Outdoor-walking workout:
1. Walk at a moderate pace for 3 minutes.
2. Use normal strides, arms swinging alongside your body.
3. Power-walk (take shorter, faster steps, drive bent elbows back, and let hips move side to side) for 1 minute. Focus on landing on your heel and rolling through the ball of the foot and the toe.
4. Repeat steps 1 and 2 for a total of 30 minutes.
Treadmill workout:
1. Walk at a moderate pace for 3 minutes.
2. Pick up the pace and increase incline by 2–3 percent for 1 minute. You should be exerting enough effort so that it’s hard to keep up a conversation.

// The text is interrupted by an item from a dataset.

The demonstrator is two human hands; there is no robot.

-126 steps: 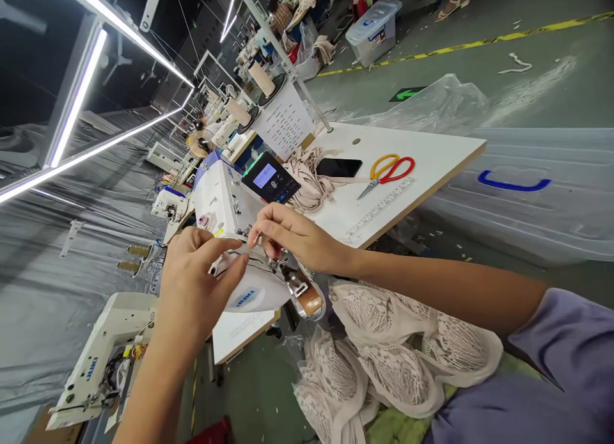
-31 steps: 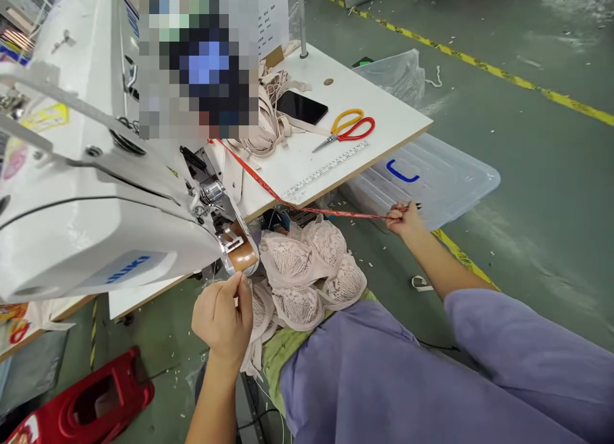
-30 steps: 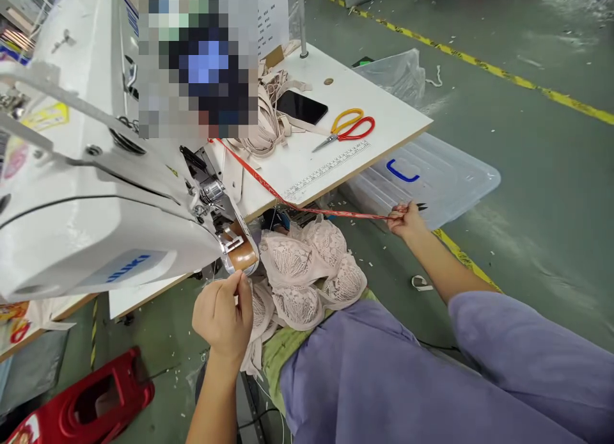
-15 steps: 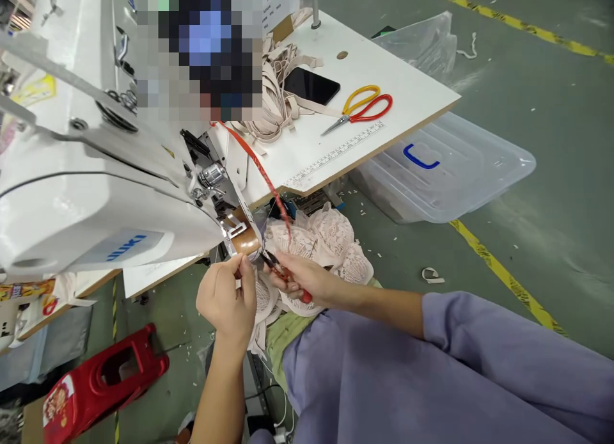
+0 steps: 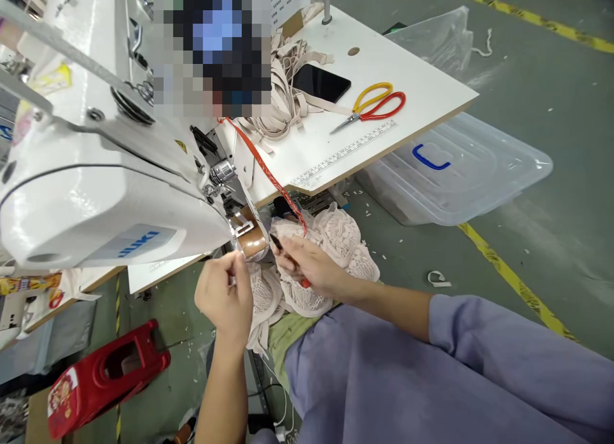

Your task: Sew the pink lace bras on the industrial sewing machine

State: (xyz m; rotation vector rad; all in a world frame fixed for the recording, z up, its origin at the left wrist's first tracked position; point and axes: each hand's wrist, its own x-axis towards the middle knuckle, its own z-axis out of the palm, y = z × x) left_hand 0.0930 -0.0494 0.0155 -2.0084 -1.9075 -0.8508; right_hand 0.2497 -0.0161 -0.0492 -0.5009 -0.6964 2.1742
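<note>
My right hand [image 5: 309,265] is closed around small thread snips [image 5: 275,241]. Their dark blade tips show past my fingers, and a red handle end sticks out below. A twisted red ribbon [image 5: 268,173] runs from the table down to this hand. My left hand [image 5: 224,297] is pinched shut beside the sewing machine's brown rounded bed [image 5: 253,242]; whatever its fingertips hold is too small to make out. Beige lace bra pieces [image 5: 343,239] lie piled under and behind my right hand, over a green cloth [image 5: 292,332] on my lap.
The white sewing machine [image 5: 96,207] fills the left. On the table [image 5: 378,54] lie beige straps [image 5: 278,105], a phone [image 5: 322,83] and yellow-and-red scissors [image 5: 371,108]. A lidded plastic box [image 5: 474,169] stands on the floor to the right, a red stool [image 5: 110,373] at lower left.
My right hand with the snips has drawn slightly away from my left hand and the machine bed. My left hand stays pinched beside the bed. The whole view has shifted a little.
</note>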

3. Repeat steps 1 and 2 for a total of 30 minutes.
Elliptical workout:
1. Use light resistance with high ramp for 3 minutes.
2. Lower ramp and increase resistance; work at a challenging pace for 1 minute.
3. Repeat steps 1 and 2 for a total of 30 minutes.
Bike workout:(outdoor or indoor)
1. Pedal at a moderate intensity (a 6 or 7 out of 10) for 3 minutes.
2. Up intensity (to an 8 or 9 out of 10) for 1 minute.
3. Repeat steps 1 and 2 for a total of 30 minutes.